Sometimes, things just seem so perfect. Like when the only vegetable you have left is brussles sprouts and wonder what one can make of it and your favourite cookbook author posts a recipe using the very same vegetable. Aha, I like it. Anyway rantings apart, I recently read something about keeping your sorrows close and your joys closer and realized this was my biggest lesson of 2011(and of another blogger who I love). I feel this is a talisman that one needs to remember to survive. (This brief is for people who read just the first paragraph – so you can skip reading the rest 😀 )

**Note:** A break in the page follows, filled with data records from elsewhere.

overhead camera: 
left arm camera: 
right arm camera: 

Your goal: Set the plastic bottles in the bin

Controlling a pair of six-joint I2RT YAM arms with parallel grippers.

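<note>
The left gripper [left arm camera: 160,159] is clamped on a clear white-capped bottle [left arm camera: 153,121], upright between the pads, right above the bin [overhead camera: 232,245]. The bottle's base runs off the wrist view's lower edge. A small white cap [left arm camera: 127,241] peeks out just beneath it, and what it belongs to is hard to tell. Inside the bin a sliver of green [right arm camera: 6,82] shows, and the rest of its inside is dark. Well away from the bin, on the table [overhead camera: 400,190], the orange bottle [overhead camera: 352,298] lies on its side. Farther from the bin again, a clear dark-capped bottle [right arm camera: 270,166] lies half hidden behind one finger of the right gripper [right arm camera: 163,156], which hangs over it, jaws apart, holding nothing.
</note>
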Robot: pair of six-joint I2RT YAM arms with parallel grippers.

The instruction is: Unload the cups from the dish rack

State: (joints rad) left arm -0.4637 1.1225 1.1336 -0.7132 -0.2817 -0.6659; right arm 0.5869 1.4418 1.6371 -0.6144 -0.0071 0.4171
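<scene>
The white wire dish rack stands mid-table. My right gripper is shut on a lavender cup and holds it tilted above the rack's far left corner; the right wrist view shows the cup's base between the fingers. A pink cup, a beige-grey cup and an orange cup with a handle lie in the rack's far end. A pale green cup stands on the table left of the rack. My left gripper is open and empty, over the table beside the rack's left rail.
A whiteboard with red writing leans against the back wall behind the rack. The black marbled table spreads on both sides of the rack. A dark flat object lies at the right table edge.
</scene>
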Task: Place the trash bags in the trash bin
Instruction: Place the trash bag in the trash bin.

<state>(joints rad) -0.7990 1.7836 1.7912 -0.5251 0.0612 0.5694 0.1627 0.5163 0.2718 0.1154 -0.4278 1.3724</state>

The world is at its competitive best now. We are just fighting to gain that extra ounce of information or as Devdutta Pattanaik puts it – Sanatan. Because we didnt drink the elixir of contenment, we are always searching for something. Like that extra mile we want to go because someone has already been there, or that toy we want because our friend has it. Children provide the most blatant display of competitiveness and as adults we learn to mask it under the pretext of politeness, concern and nowadays just the word friendship. It is easier now than ever to look up a person and get all possible information without being in contact for 20 years or even being in contact now. It is easy to make friends, to upkeep friendships ( a hi on gtalk is so much easier compared to writing a letter, given the large-assed sloths we have been converted to).It is easier to access information about any and everything. All this media access has given us an all-encompassing ego where we pick our best photographs for the world to see, create online personalities, fake hobbies and do everything for an unknown reason. And most importantly has blurred the true meaning of friendship. We bare our hearts to these very people, since they are the support that we never get from a family but with statistics that show you are friends with the population of entire towns, you tend to wonder who is true and who isnt. Are people truly happy to hear you out? Are they smirking with inexplicable glee when you are feeling depressed. Do they secretly want you to fail so that they feel better themselves?
For women, talking is a cathartic process. I feel better when I’ve told someone what exactly is bothering me be it academically or personally. Its feels good to just share it with someone, giving it more reality and helps me cope with it when I acknowledge in e-ink or ink that the situation is real. But I wonder sometimes how much of it percolates as genuine concern and how much is just a part of everyone doing a silent jig at someone’s misfortune. I learnt multiple lessons all through, paid huge prices for my honesty but didnt seem to care because I always had a clear mind of having spoken the truth and being myself with everyone around. The same reason I kept close to a small set of people I was convinced are the true ones . But I realize time has come to change. This attitude is more harmful to me than anyone else and I’ve reformed now, to the ways of the world. I made a clear distinction of the ones who are rare and true and the countless others who are just names with a green bullet next to them.
Do not mistake me for being depressed or sad. I am infact the happiest I’ve been. (Ah, some happiness levels obviously sliding down). But this was an important lesson for me. In that sense, a very very important year as well.